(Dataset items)
:::::
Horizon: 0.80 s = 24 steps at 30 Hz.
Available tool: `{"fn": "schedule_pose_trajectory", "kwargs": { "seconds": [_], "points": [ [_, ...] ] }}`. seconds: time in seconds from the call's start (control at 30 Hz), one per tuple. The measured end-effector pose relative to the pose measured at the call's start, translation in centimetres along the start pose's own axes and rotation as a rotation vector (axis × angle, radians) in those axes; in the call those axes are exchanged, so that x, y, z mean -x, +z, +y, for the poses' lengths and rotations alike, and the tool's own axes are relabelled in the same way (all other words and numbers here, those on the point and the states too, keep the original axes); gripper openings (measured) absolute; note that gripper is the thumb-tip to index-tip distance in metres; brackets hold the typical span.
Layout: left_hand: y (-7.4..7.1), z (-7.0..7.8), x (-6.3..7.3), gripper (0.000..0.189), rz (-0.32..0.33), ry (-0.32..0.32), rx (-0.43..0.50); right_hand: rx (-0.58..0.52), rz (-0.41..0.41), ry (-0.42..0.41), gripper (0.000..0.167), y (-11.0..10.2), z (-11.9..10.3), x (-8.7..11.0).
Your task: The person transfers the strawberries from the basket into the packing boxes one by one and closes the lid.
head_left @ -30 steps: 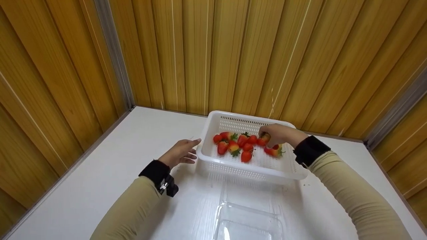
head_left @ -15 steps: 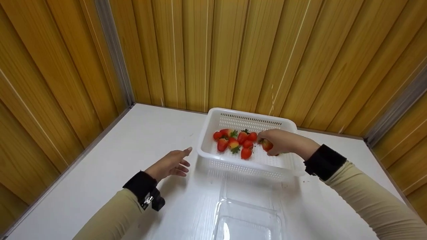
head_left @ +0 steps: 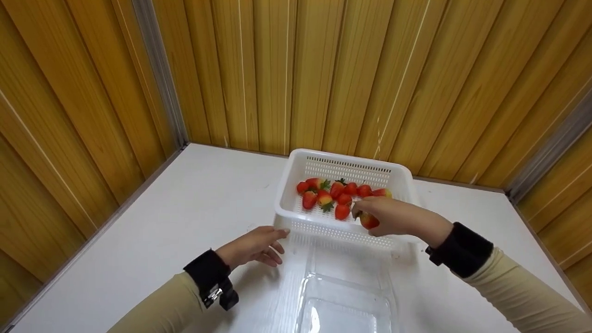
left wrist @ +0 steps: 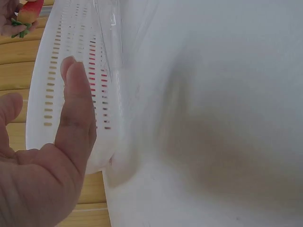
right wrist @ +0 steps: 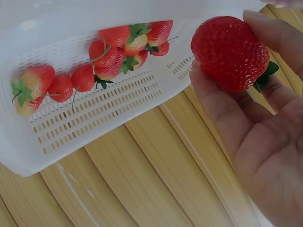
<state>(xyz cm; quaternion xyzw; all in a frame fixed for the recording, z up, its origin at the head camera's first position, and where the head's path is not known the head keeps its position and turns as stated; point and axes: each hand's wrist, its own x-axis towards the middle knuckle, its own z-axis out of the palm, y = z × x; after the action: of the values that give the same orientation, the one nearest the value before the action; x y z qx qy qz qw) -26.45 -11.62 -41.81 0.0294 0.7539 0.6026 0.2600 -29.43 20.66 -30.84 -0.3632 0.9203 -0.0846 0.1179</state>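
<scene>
A red strawberry (right wrist: 229, 53) with green leaves is pinched between the thumb and fingers of my right hand (head_left: 401, 217), which is over the basket's front rim at the right. Several more strawberries (right wrist: 110, 54) lie inside the white perforated basket (head_left: 296, 213), most of them bunched on its left side. My left hand (head_left: 256, 247) hovers over the table just in front of the basket's left corner, holding nothing. In the left wrist view, that hand's fingers (left wrist: 75, 109) are extended beside the basket's slotted wall.
A clear plastic container (head_left: 344, 289) stands on the white table (head_left: 222, 185) in front of the basket. Wood-patterned wall panels (head_left: 314, 78) rise right behind the basket and on both sides.
My right hand has lifted a strawberry from the basket and moved toward me, over the front rim. My left hand has come away from the basket's left rim and moved nearer.
</scene>
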Motion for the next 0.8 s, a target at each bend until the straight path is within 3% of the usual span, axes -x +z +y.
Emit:
{"fn": "schedule_pose_trajectory", "kwargs": {
  "seconds": [0.27, 0.6, 0.8],
  "points": [
    [1.7, -0.5, 0.8, 0.050, -0.079, 0.013, -0.035, -0.021, 0.017, -0.046, 0.036, 1.2, -1.5, 1.5],
    [3.7, -2.1, 1.9, 0.033, -0.133, 0.005, -0.014, -0.043, -0.037, -0.105, 0.036, 4.0, -3.8, 3.0],
    [4.8, -3.0, 2.3, 0.025, -0.164, 0.007, 0.001, -0.066, -0.067, -0.095, 0.036, 6.2, -4.2, 3.5]
  ]
}}
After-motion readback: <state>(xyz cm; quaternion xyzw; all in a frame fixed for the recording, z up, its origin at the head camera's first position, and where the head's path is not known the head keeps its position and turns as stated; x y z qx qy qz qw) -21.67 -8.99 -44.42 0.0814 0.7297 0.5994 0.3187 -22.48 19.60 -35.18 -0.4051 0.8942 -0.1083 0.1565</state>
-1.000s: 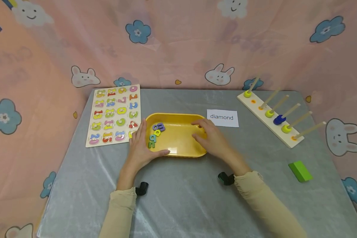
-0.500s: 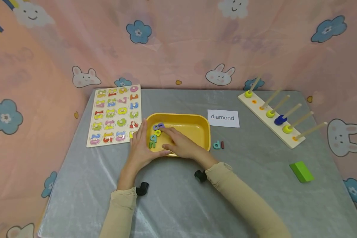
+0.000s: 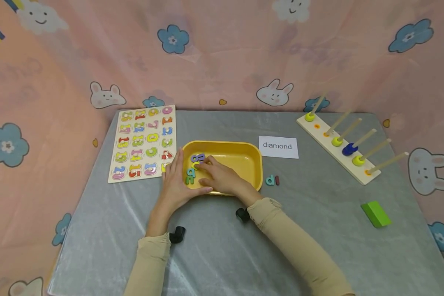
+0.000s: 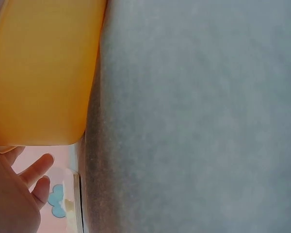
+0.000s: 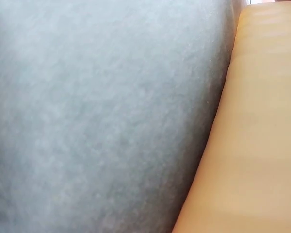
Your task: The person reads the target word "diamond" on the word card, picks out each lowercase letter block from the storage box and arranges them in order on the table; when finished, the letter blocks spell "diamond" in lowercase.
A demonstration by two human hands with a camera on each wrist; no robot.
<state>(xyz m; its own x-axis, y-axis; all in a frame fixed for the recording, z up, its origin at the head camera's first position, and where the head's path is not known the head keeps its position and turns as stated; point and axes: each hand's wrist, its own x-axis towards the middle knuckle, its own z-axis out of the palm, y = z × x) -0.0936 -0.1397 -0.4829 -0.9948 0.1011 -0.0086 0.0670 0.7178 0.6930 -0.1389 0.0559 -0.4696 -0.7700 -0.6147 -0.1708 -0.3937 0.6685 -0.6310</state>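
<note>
Head view shows my left hand (image 3: 172, 181) at the left end of the yellow tray (image 3: 237, 164), fingers straight, thumb spread apart along the near rim. My right hand (image 3: 223, 179) is inside the tray, with bent fingers at the yellow letter (image 3: 195, 165). These fingers partly cover it, so I cannot tell if they pinch it. Around it, at the tray's left side, lie a purple letter (image 3: 200, 157), a small round letter (image 3: 194, 158), a teal letter (image 3: 190, 172) and a green letter (image 3: 189, 180). On the grey table (image 3: 214, 234), just to the right of the tray, lie a teal "d" (image 3: 269, 180) and a dark red piece (image 3: 277, 180) side by side. The "diamond" card (image 3: 278, 147) is near the tray's far right corner. Close at left is the number board (image 3: 145, 144); my left hand hides its near corner. Farther right stand the peg board (image 3: 345, 158) and, nearer to me, the green block (image 3: 376, 214). In both wrist views, the tray's outer wall blocks the letters.
</note>
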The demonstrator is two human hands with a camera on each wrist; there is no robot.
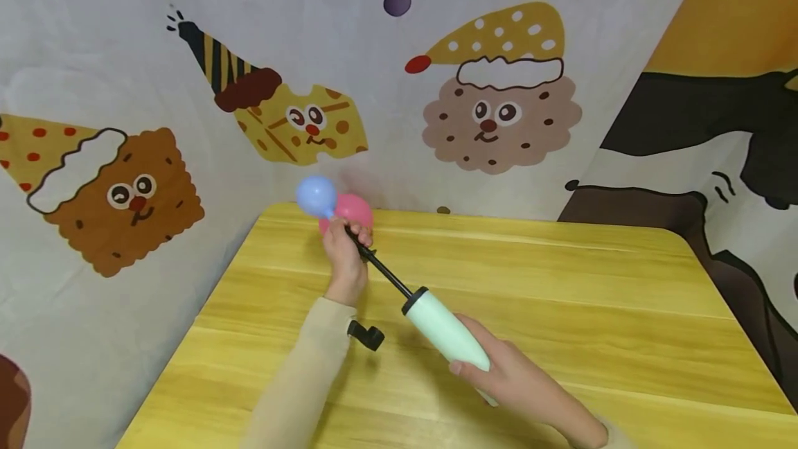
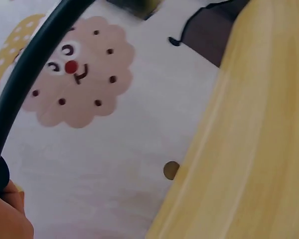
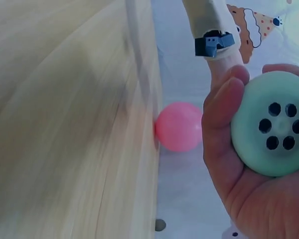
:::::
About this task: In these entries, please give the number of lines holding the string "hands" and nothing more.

Exercise output: 2